**Work instructions**.
In the records that follow, find each line containing "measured" and copy it.

*** Available records Section Begins ***

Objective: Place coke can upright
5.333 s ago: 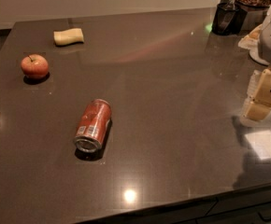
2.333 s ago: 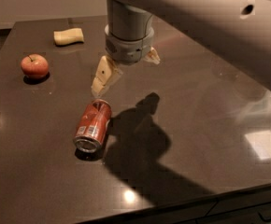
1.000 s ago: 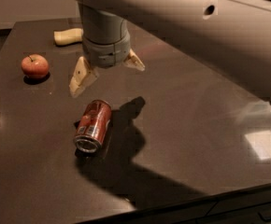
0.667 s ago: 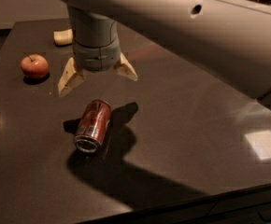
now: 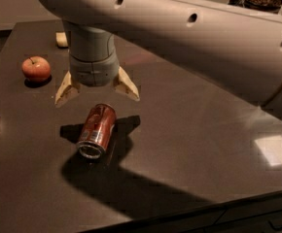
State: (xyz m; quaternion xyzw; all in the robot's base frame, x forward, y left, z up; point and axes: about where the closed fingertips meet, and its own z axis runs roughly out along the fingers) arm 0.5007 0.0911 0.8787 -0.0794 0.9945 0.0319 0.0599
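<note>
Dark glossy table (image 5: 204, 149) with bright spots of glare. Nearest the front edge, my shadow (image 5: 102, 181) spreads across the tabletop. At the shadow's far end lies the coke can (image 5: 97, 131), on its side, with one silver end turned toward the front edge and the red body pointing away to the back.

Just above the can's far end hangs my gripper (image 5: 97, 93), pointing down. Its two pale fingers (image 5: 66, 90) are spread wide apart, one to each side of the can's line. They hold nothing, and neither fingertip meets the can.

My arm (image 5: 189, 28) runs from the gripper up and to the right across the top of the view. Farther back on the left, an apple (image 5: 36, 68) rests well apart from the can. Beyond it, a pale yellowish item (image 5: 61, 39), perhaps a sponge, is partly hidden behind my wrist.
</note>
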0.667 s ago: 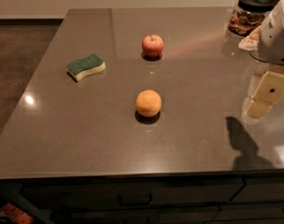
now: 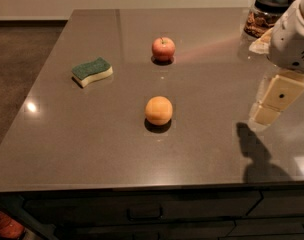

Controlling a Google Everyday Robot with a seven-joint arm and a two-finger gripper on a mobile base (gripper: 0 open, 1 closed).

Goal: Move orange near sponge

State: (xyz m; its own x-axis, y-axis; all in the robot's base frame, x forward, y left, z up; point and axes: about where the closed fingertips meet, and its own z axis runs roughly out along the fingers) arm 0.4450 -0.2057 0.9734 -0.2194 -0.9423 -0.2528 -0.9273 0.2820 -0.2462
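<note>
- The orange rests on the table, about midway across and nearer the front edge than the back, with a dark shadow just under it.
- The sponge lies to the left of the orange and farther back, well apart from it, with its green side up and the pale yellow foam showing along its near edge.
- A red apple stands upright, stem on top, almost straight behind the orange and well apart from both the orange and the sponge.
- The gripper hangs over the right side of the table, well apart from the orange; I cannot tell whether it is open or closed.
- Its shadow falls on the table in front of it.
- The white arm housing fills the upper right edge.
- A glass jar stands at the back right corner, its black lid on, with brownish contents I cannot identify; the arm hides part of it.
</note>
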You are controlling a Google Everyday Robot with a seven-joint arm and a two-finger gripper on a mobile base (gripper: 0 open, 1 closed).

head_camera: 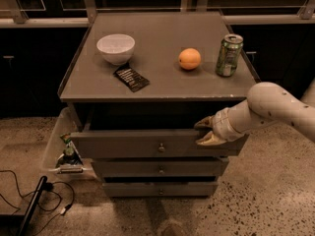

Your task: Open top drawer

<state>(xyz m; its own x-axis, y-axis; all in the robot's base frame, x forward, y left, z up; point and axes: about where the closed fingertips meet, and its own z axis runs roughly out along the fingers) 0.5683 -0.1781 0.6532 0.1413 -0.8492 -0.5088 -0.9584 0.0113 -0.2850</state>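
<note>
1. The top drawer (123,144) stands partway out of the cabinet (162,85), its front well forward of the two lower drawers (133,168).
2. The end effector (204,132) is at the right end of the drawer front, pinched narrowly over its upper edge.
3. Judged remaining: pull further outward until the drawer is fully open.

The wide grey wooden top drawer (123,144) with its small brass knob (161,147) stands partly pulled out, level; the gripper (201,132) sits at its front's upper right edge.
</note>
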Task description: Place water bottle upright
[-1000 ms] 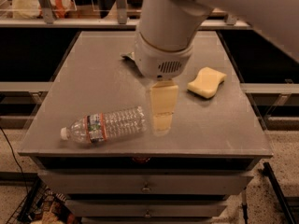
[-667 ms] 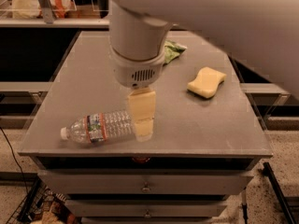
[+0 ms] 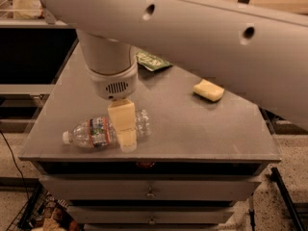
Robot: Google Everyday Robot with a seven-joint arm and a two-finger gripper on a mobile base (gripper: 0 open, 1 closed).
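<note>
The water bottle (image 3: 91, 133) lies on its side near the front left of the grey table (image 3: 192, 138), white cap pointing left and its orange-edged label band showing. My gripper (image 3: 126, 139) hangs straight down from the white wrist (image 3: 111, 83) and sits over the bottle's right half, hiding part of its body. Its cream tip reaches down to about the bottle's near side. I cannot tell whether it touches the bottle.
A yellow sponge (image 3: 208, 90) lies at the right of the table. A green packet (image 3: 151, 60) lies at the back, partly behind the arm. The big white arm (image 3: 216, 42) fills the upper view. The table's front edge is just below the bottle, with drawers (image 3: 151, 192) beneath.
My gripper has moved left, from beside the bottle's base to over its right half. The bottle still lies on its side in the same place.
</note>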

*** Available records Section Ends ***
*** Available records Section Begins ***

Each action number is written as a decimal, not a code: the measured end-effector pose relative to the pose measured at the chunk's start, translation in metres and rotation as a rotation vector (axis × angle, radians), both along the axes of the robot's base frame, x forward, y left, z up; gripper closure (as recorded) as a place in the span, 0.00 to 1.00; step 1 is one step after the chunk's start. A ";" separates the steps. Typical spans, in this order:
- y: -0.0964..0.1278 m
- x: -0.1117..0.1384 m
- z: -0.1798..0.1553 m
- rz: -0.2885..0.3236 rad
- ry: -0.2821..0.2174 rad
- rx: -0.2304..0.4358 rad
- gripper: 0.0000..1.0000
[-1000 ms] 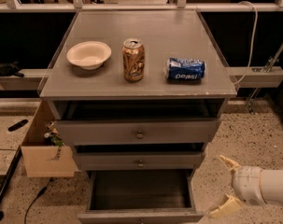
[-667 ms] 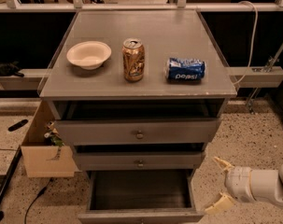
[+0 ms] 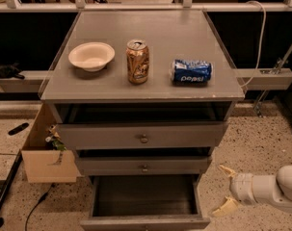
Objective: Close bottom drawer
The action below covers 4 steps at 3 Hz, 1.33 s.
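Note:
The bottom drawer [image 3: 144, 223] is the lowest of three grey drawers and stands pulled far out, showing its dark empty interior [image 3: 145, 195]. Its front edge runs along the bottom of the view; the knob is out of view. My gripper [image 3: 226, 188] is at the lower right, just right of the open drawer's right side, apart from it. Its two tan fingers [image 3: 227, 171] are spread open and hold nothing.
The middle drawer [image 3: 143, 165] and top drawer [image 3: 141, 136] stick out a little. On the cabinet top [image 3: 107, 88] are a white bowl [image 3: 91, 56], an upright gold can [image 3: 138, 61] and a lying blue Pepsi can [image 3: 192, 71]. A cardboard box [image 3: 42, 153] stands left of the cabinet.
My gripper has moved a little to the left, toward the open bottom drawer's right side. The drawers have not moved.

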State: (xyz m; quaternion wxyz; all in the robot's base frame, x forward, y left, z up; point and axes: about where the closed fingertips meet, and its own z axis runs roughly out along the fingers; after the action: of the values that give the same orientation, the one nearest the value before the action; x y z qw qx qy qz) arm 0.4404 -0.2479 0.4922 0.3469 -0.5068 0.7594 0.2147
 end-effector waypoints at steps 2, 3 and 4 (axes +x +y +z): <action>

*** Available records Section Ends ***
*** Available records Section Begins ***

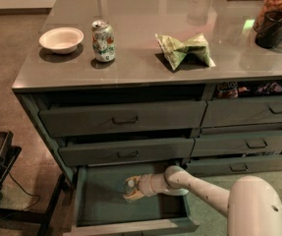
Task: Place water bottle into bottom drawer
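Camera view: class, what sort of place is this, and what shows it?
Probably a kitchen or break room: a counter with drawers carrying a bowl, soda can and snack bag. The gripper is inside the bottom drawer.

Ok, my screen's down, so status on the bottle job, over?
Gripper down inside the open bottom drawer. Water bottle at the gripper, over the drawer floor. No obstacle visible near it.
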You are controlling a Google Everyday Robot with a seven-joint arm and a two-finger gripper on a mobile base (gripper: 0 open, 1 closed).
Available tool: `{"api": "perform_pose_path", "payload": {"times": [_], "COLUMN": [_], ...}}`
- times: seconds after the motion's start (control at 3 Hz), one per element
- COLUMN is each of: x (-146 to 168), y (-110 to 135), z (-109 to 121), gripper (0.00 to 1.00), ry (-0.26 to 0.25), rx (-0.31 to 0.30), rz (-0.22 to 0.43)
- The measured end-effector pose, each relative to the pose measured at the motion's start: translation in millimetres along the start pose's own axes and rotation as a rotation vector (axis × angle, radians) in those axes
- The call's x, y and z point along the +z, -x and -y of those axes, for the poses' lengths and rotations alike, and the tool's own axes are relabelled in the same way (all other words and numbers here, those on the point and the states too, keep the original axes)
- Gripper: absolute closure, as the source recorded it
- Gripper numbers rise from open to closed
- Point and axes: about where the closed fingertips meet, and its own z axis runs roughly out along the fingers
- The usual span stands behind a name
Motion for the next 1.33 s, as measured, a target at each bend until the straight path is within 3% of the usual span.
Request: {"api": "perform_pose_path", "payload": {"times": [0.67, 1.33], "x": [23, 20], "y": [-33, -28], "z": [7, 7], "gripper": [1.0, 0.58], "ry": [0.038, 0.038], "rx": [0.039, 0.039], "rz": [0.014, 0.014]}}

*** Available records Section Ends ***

**Task output**.
Each action number is written as a decimal, not a code: the measured end-effector pose relative to the pose measured at the chunk's start, translation in metres and rotation as a rotation vector (axis × angle, radians), both along the axes of the robot's base frame, x forward, y left, z up; gripper closure (as recorded) as a place in the span, 0.00 to 1.00; step 1 is one step after the chunk's start. A ";" separates the steps. Typical spans, in this order:
- The measured end-effector pose, each relative to the pose measured at the motion's start: translation in millimetres along the start pose's own axes and rotation as a rotation vector (axis × angle, radians) in those axes
Motion for the next 1.33 s, as measured, a target at each bend until the straight path is within 3% of the usual span.

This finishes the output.